### Records to process
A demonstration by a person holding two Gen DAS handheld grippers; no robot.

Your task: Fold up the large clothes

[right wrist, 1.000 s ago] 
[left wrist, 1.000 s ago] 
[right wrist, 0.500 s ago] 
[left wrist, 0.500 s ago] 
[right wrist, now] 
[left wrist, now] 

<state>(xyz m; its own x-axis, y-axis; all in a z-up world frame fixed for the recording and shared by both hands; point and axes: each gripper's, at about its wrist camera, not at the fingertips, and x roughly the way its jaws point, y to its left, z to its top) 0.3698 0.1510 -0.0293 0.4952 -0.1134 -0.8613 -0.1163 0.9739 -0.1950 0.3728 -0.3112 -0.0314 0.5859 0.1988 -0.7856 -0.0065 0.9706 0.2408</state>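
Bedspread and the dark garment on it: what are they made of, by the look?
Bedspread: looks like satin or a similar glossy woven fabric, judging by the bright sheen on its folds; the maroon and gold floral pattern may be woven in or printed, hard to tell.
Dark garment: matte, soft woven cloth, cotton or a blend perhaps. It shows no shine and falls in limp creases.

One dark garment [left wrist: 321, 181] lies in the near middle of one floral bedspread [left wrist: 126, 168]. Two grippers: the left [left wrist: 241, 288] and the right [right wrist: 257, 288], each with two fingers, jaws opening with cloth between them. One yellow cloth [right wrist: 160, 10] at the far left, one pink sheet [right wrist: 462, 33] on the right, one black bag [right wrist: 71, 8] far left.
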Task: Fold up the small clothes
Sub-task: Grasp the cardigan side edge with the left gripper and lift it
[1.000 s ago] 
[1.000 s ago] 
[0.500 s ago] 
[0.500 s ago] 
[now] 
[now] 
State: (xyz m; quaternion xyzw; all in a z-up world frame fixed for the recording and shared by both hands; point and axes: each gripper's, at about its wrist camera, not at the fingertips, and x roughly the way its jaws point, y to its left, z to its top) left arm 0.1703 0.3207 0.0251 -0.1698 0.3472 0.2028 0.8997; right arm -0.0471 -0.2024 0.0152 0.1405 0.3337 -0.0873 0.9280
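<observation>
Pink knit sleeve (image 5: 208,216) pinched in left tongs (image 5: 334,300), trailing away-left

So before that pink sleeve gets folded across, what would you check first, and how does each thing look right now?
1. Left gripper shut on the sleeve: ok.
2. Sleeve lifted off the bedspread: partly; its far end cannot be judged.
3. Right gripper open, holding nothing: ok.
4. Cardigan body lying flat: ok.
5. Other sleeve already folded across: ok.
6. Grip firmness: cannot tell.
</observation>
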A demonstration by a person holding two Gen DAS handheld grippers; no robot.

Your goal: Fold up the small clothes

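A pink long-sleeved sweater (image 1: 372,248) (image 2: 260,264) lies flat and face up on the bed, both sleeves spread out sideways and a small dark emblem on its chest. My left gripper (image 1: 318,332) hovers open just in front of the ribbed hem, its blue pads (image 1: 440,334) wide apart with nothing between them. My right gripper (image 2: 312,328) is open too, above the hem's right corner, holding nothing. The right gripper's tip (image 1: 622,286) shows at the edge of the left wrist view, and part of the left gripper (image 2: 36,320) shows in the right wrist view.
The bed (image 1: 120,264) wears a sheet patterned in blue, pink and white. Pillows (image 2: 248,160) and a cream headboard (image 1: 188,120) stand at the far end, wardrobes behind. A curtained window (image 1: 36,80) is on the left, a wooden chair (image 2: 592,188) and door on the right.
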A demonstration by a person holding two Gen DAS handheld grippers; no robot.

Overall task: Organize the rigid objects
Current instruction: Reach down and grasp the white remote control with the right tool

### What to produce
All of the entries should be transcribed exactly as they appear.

### Output
A demonstration by a person holding two Gen DAS handheld grippers; no robot.

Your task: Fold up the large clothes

[right wrist, 1.000 s ago] 
[left wrist, 1.000 s ago] 
[right wrist, 0.500 s ago] 
[left wrist, 0.500 s ago] 
[right wrist, now] 
[left wrist, now] 

<state>(xyz m; its own x-axis, y-axis; all in a z-up world frame fixed for the recording and shared by both hands; point and axes: each gripper's, at about its wrist camera, not at the fingertips, and x roughly the way its jaws point, y to its left, z to its top) 0.3698 0.1510 -0.0293 0.4952 -0.1134 -0.8613 -0.1163 0.9739 -0.1950 0.3728 -0.3112 -0.0314 0.5859 0.1988 -0.7856 -0.0065 0.9706 0.2408</state>
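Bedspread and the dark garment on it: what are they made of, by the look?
Bedspread: looks like satin or a similar glossy woven fabric, judging by the bright sheen on its folds; the maroon and gold floral pattern may be woven in or printed, hard to tell.
Dark garment: matte, soft woven cloth, cotton or a blend perhaps. It shows no shine and falls in limp creases.

One dark garment [left wrist: 321, 181] lies in the near middle of one floral bedspread [left wrist: 126, 168]. Two grippers: the left [left wrist: 241, 288] and the right [right wrist: 257, 288], each with two fingers, jaws opening with cloth between them. One yellow cloth [right wrist: 160, 10] at the far left, one pink sheet [right wrist: 462, 33] on the right, one black bag [right wrist: 71, 8] far left.
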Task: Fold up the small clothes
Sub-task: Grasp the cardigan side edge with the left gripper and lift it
[1.000 s ago] 
[1.000 s ago] 
[0.500 s ago] 
[0.500 s ago] 
[now] 
[now] 
State: (xyz m; quaternion xyzw; all in a z-up world frame fixed for the recording and shared by both hands; point and axes: each gripper's, at about its wrist camera, not at the fingertips, and x roughly the way its jaws point, y to its left, z to its top) left arm 0.1703 0.3207 0.0251 -0.1698 0.3472 0.2028 0.8997; right arm -0.0471 -0.2024 0.0152 0.1405 0.3337 -0.0873 0.9280
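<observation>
Pink knit sleeve (image 5: 208,216) pinched in left tongs (image 5: 334,300), trailing away-left

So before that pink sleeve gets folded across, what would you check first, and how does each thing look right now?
1. Left gripper shut on the sleeve: ok.
2. Sleeve lifted off the bedspread: partly; its far end cannot be judged.
3. Right gripper open, holding nothing: ok.
4. Cardigan body lying flat: ok.
5. Other sleeve already folded across: ok.
6. Grip firmness: cannot tell.
</observation>
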A demonstration by a person holding two Gen DAS handheld grippers; no robot.

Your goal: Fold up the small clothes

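A pink long-sleeved sweater (image 1: 372,248) (image 2: 260,264) lies flat and face up on the bed, both sleeves spread out sideways and a small dark emblem on its chest. My left gripper (image 1: 318,332) hovers open just in front of the ribbed hem, its blue pads (image 1: 440,334) wide apart with nothing between them. My right gripper (image 2: 312,328) is open too, above the hem's right corner, holding nothing. The right gripper's tip (image 1: 622,286) shows at the edge of the left wrist view, and part of the left gripper (image 2: 36,320) shows in the right wrist view.
The bed (image 1: 120,264) wears a sheet patterned in blue, pink and white. Pillows (image 2: 248,160) and a cream headboard (image 1: 188,120) stand at the far end, wardrobes behind. A curtained window (image 1: 36,80) is on the left, a wooden chair (image 2: 592,188) and door on the right.
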A demonstration by a person holding two Gen DAS handheld grippers; no robot.

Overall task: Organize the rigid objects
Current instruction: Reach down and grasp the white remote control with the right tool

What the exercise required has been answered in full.